Erst die zweite Intendantenwahl des RBB
„Am Fleiß hat es nicht gelegen, wenn es heute nicht klappt“, hatte Friederike von Kirchbach, die Vorsitzende des Rundfunkrates des RBB in ihrer Funktion als Leiterin der Findungskommission zu Beginn der Rundfunkratssitzung am Donnerstag in Potsdam-Babelsberg gesagt, deren wichtigste Aufgabe es war, einen Nachfolger für die scheidende Intendantin Dagmar Reim zu finden. Nur zwei Verspätungen – die zudem entschuldigt waren – gab es an diesem Nachmittag, an dem zum zweiten Mal nach der Fusion von SFB und ORB zum RBB im Jahr 2003 ein Intendant bestimmt werden sollte. Somit kamen weit mehr Rundfunkratsmitglieder zusammen als für eine gültige Wahl mindestens benötigt worden wären. Zwei bis drei Kandidaten sollte die Kommission dem Rat zur Wahl vorlegen, so lautete die Aufgabe, die mit Patricia Schlesinger vom NDR und dem ZDF-Mann Theo Koll erfüllt wurde. Beide verfügen über die in der Ausschreibung geforderte Leitungserfahrung, sie als Leiterin des Programmbereichs Kultur und Dokumentation, er als Studio-Chef für Frankreich und Nordafrika mit Sitz in Paris.
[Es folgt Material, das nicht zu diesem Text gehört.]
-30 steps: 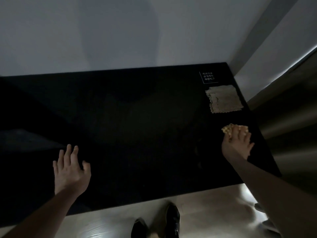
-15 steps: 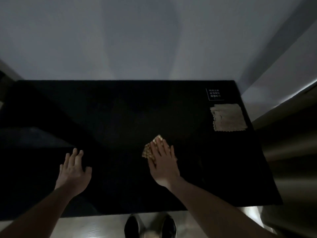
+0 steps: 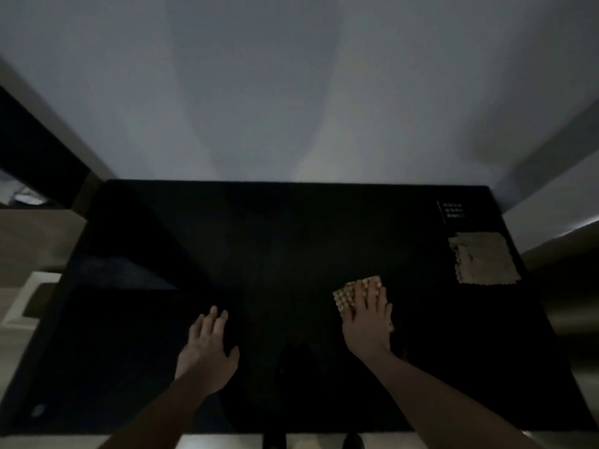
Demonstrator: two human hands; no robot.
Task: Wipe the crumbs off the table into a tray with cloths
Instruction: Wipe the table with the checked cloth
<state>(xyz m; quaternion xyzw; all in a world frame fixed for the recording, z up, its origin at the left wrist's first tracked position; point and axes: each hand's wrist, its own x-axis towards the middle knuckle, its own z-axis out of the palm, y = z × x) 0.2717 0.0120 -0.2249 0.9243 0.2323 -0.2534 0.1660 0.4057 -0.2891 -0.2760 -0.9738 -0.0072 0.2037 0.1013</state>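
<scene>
The scene is very dark. A black table (image 3: 291,241) fills the middle of the view. My right hand (image 3: 368,322) lies flat on a small yellow-orange checked cloth (image 3: 345,294), pressing it onto the table right of centre; only the cloth's far-left part shows past my fingers. My left hand (image 3: 209,348) hovers or rests on the table left of centre, fingers apart and holding nothing. No crumbs and no tray can be made out in the dark.
A stack of beige cloths (image 3: 484,257) lies near the table's right edge. Behind it is a small dark card with white text (image 3: 453,211). A white wall stands behind the table. Pale floor and dark shoes show below the near edge.
My right hand carried the checked cloth from the table's right edge toward the middle. The view shifted, so both hands now appear further right, and the left hand stayed open.
</scene>
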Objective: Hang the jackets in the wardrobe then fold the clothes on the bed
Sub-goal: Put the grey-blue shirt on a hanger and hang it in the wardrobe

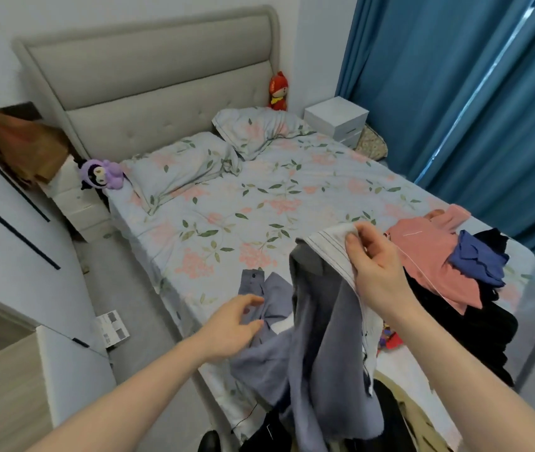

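**newbie_folds:** so starting at the left, what's the left hand [233, 324] doing?

**laundrybot99:** it's low over the near edge of the floral-print bed [227, 203], fingers loosely spread, holding nothing as far as I can see. Fingertips are right at the cuffed sleeve of the grey-blue woolly jacket [318, 337], maybe just touching it.

**newbie_folds:** and the jacket itself?

**laundrybot99:** hangs top to bottom, long axis vertical, with the sleeve trailing out leftward onto the bed. The right hand [373, 259] pinches its pale striped lining up at the collar end, thumb and fingers curled on the cloth.

**newbie_folds:** so the sleeve's the left hand's job?

**laundrybot99:** I'd guess so, it's far nearer. The pile of pink, blue and black clothes [455, 265] sits further right, untouched
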`<act>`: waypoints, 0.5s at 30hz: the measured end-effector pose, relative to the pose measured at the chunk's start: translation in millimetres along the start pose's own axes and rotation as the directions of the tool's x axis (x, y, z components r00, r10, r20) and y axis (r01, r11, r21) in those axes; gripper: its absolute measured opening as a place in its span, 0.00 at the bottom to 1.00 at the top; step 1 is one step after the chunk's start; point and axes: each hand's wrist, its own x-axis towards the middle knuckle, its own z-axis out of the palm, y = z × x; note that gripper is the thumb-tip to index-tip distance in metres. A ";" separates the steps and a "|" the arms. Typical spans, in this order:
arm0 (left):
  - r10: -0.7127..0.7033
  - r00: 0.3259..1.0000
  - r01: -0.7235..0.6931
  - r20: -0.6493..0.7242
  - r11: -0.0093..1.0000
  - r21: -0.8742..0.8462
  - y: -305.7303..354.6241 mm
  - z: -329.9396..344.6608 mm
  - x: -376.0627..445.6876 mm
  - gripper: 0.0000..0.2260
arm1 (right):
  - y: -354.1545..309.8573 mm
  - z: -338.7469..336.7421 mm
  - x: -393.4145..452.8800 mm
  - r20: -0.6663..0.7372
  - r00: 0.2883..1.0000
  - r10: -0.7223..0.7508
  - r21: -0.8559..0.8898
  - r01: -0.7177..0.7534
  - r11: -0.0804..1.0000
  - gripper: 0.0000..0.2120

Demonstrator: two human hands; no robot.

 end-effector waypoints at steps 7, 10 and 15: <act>0.058 0.970 -0.114 -0.236 0.966 -0.232 43.8 -99.9 7.7 0.29 | -134.9 26.3 64.7 0.150 0.942 -0.300 0.239 0.260 0.936 0.07; 0.100 0.938 -0.180 -0.331 0.959 -0.219 51.9 -143.2 7.1 0.25 | -184.4 39.5 81.9 0.170 0.902 -0.396 0.337 0.325 0.884 0.06; 0.098 0.900 -0.153 -0.425 0.983 -0.097 52.9 -200.4 0.1 0.14 | -231.6 49.3 106.6 0.171 0.860 -0.481 0.399 0.386 0.832 0.09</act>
Der Rat tagte hinter geschlossenen Türen. Die komplette dritte Etage war während des nicht-öffentlichen Teils der Sitzung gesperrt, so dass niemand außer dem Rat vorab einen Blick auf die Kandidaten werfen konnte.
„Es gibt eine echte Wahl, wir sollten das heute hinbekommen“, gab sich Kirchbach zu Beginn der Sitzung zuversichtlich. Der Intendantenposten des öffentlich-rechtlichen Senders wird für fünf Jahre besetzt. Die dritte Amtszeit von Dagmar Reim hätte erst in zwei Jahren geendet, die überraschende Entscheidung zum vorzeitigen Amtsverzicht hatte die Intendantin im vergangenen November mit privaten Gründen erklärt.
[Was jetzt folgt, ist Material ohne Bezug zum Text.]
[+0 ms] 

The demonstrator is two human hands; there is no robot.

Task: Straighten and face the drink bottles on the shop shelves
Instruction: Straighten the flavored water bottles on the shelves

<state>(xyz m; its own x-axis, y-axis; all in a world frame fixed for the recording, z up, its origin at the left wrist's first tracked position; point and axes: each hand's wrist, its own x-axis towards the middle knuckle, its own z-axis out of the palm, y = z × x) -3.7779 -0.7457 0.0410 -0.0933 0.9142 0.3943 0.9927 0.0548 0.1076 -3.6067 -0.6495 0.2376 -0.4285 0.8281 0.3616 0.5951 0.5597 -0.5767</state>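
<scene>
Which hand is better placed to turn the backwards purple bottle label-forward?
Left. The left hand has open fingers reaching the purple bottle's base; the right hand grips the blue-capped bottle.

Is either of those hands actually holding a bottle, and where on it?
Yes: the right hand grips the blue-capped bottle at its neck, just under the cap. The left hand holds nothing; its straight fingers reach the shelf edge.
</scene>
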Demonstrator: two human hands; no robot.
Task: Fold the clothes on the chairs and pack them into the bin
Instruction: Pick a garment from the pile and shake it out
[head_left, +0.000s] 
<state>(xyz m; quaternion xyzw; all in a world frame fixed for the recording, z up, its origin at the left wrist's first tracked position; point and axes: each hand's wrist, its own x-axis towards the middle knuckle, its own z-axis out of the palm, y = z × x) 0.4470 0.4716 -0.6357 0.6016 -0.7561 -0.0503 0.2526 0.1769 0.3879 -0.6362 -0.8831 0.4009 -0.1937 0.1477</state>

Volker Herres trat dann doch nicht an
Kirchbach bedauerte, dass viele Details aus den Beratungen und Gesprächen der Findungskommission den Weg in die Öffentlichkeit gefunden hätten. Das habe auch dazu geführt, dass sich am Ende nur zwei statt drei Bewerber zur Wahl gestellt haben, sagte die Ratsvorsitzende. Volker Herres, Programmchef der ARD, hatte zunächst lange gezögert, bis er sich als Kandidat aufstellen ließ. Eine Woche vor der entscheidenden Rundfunkratssitzung gab er dann aber bekannt, seine Kandidatur doch zurückzuziehen. Die Findungskommission habe angemessene Wahlvorschläge gemacht, sagte die Chefin des zehnköpfigen Gremiums. Insgesamt hatten 28 Bewerber auf die öffentliche Ausschreibung reagiert – allerdings erfolglos, denn zur Wahl zugelassen wurden sie nicht.
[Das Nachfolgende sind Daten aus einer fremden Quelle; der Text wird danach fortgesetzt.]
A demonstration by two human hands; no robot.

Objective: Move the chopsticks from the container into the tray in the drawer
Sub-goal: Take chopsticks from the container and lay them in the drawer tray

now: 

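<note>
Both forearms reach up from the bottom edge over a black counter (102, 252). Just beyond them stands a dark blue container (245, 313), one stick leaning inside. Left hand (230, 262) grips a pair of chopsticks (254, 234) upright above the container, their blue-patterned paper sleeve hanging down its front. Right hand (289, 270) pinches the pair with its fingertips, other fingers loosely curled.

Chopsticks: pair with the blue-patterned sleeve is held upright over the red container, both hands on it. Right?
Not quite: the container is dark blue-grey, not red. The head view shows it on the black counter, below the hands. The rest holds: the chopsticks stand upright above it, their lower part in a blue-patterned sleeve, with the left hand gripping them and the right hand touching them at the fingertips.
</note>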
Dies galt auch für die drei internen Bewerber. Die RBB-Direktoren Hagen Brandstätter (Verwaltung), Claudia Nothelle (Programm) und Reinhart Binder (Justiziar) wurden nicht berücksichtigt, auch ein Vorschlag aus der über 3000-köpfigen Mitarbeiterschaft ist von der Findungskommission verworfen worden. Die Diskussion über die Qualifikation der Bewerber bezeichnete Kirchbach als unerfreulich und dankte ihnen im Namen des Rates für ihre professionelle Arbeit.